• _WHAT THE TASK ASKS_:
Everything in the listing except the pictures should be written out exactly.

┌────────

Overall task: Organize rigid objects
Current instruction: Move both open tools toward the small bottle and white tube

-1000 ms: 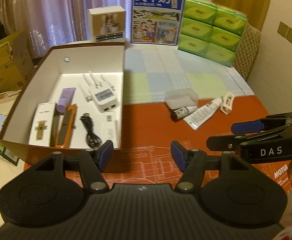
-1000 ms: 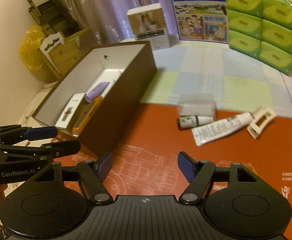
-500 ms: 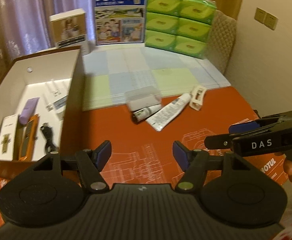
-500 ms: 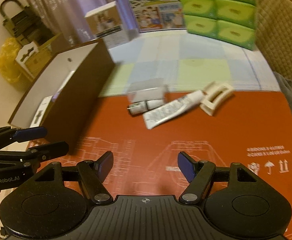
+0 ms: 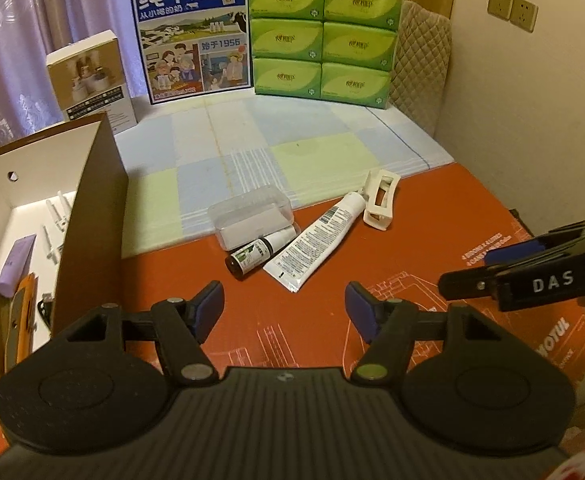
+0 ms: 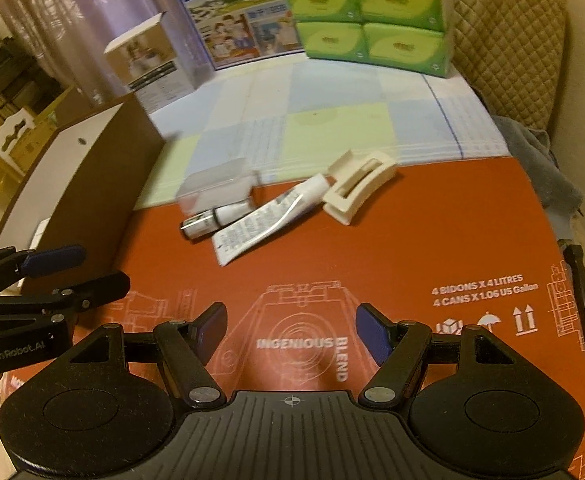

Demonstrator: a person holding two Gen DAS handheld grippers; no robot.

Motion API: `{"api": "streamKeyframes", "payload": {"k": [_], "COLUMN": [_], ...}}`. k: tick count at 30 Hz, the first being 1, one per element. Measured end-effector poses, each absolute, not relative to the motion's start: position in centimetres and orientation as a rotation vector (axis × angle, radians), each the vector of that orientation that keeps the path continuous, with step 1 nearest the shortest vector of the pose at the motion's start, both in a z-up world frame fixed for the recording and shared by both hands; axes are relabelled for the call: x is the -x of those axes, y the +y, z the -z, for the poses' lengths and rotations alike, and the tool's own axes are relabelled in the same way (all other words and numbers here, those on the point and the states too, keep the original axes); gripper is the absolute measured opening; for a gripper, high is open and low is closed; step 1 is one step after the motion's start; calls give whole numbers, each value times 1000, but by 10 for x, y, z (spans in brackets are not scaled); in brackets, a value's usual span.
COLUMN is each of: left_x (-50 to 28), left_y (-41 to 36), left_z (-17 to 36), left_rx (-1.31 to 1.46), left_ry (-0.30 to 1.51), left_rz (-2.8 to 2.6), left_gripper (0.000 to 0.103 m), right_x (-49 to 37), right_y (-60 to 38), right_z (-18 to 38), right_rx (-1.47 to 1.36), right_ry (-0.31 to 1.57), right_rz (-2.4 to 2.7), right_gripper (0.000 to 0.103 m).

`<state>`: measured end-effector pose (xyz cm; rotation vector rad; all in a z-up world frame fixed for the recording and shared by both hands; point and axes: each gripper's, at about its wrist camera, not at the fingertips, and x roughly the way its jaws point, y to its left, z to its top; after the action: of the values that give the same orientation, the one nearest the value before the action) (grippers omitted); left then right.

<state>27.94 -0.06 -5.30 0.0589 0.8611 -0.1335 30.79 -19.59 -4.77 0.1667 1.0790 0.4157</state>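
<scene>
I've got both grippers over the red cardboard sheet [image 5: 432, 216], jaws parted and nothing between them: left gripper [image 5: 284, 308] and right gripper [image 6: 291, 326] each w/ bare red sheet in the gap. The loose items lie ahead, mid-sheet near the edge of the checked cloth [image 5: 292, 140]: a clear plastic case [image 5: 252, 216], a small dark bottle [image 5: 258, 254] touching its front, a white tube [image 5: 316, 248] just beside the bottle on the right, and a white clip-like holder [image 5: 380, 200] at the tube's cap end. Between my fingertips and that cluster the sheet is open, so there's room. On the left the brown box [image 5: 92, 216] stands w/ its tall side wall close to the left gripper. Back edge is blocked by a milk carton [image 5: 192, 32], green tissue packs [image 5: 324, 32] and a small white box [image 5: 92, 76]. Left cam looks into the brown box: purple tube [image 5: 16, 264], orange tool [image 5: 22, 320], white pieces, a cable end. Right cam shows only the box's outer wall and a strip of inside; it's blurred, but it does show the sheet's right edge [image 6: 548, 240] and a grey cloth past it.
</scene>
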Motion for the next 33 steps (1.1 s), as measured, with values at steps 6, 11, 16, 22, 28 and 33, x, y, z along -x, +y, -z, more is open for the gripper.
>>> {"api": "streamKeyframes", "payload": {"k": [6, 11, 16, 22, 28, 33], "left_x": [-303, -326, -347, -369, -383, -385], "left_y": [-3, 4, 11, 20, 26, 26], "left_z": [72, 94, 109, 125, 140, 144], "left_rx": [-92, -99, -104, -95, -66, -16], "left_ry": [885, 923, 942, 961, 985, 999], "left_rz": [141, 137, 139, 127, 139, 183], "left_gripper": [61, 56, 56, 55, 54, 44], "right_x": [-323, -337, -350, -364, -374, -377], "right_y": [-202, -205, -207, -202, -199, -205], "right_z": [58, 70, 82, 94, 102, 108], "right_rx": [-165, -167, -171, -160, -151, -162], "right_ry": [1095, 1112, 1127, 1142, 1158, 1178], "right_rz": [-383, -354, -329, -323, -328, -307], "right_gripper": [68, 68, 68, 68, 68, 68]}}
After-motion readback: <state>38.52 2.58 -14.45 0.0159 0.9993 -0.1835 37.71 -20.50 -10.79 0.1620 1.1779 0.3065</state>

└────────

• _ANSWER FOR THE TASK_:
Overall task: Organize rigid objects
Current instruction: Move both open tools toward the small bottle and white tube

-1000 ms: 
-1000 ms: 
-500 ms: 
-500 ms: 
+0 ms: 
+0 ms: 

Demonstrator: a person holding two Gen DAS handheld grippers; no robot.

Motion API: `{"api": "streamKeyframes", "payload": {"k": [_], "COLUMN": [_], ...}}`. k: tick count at 30 Hz, the first being 1, one per element. Measured end-effector poses, each absolute, not relative to the motion's start: position in centimetres and orientation as a rotation vector (axis × angle, radians), each the vector of that orientation that keeps the path continuous, with step 1 nearest the shortest vector of the pose at the motion's start, both in a z-up world frame fixed for the recording and shared by both hands; axes are relabelled for the call: x is the -x of those axes, y the +y, z the -z, for the poses' lengths and rotations alike, and the tool's own axes are relabelled in the same way (all other words and numbers here, those on the point and the states too, keep the original axes); gripper is the absolute measured opening; for a gripper, high is open and low is closed; step 1 is one step after the motion's start; calls give whole numbers, each value times 1000, but by 10 for x, y, z (spans in brackets are not scaled); in brackets, a value's usual span.
COLUMN is each of: left_x (-50 to 28), left_y (-41 to 36), left_z (-17 to 36), left_rx (-1.31 to 1.46), left_ry (-0.30 to 1.51), left_rz (-2.8 to 2.6), left_gripper (0.000 to 0.103 m), right_x (-49 to 37), right_y (-60 to 38), right_z (-18 to 38), right_rx (-1.47 to 1.36), right_ry (-0.31 to 1.57), right_rz (-2.4 to 2.7), right_gripper (0.000 to 0.103 m).

`<state>`: measured end-effector pose (xyz cm; rotation vector rad; all in a z-up world frame fixed for the recording and shared by both hands; point and axes: each gripper's, at about its wrist camera, not at the fingertips, and x roughly the way its jaws point, y to its left, z to its top; after the action: of the values that give the same orientation, the one nearest the value before the action) (grippers omitted); left then right.

<state>27.94 -0.06 -5.30 0.0589 0.8611 -0.1335 30.79 -19.59 -4.77 0.1667 1.0790 0.4157</state>
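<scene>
I've got both grippers over the red cardboard sheet [image 5: 432, 216], jaws parted and nothing between them: left gripper [image 5: 284, 308] and right gripper [image 6: 291, 326] each w/ bare red sheet in the gap. The loose items lie ahead, mid-sheet near the edge of the checked cloth [image 5: 292, 140]: a clear plastic case [image 5: 252, 216], a small dark bottle [image 5: 258, 254] touching its front, a white tube [image 5: 316, 248] just beside the bottle on the right, and a white clip-like holder [image 5: 380, 200] at the tube's cap end. Between my fingertips and that cluster the sheet is open, so there's room. On the left the brown box [image 5: 92, 216] stands w/ its tall side wall close to the left gripper. Back edge is blocked by a milk carton [image 5: 192, 32], green tissue packs [image 5: 324, 32] and a small white box [image 5: 92, 76]. Left cam looks into the brown box: purple tube [image 5: 16, 264], orange tool [image 5: 22, 320], white pieces, a cable end. Right cam shows only the box's outer wall and a strip of inside; it's blurred, but it does show the sheet's right edge [image 6: 548, 240] and a grey cloth past it.
</scene>
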Motion for the next 33 steps (1.1 s), as measured, with values at steps 6, 11, 16, 22, 28 and 33, x, y, z along -x, +y, -z, more is open for the gripper.
>>> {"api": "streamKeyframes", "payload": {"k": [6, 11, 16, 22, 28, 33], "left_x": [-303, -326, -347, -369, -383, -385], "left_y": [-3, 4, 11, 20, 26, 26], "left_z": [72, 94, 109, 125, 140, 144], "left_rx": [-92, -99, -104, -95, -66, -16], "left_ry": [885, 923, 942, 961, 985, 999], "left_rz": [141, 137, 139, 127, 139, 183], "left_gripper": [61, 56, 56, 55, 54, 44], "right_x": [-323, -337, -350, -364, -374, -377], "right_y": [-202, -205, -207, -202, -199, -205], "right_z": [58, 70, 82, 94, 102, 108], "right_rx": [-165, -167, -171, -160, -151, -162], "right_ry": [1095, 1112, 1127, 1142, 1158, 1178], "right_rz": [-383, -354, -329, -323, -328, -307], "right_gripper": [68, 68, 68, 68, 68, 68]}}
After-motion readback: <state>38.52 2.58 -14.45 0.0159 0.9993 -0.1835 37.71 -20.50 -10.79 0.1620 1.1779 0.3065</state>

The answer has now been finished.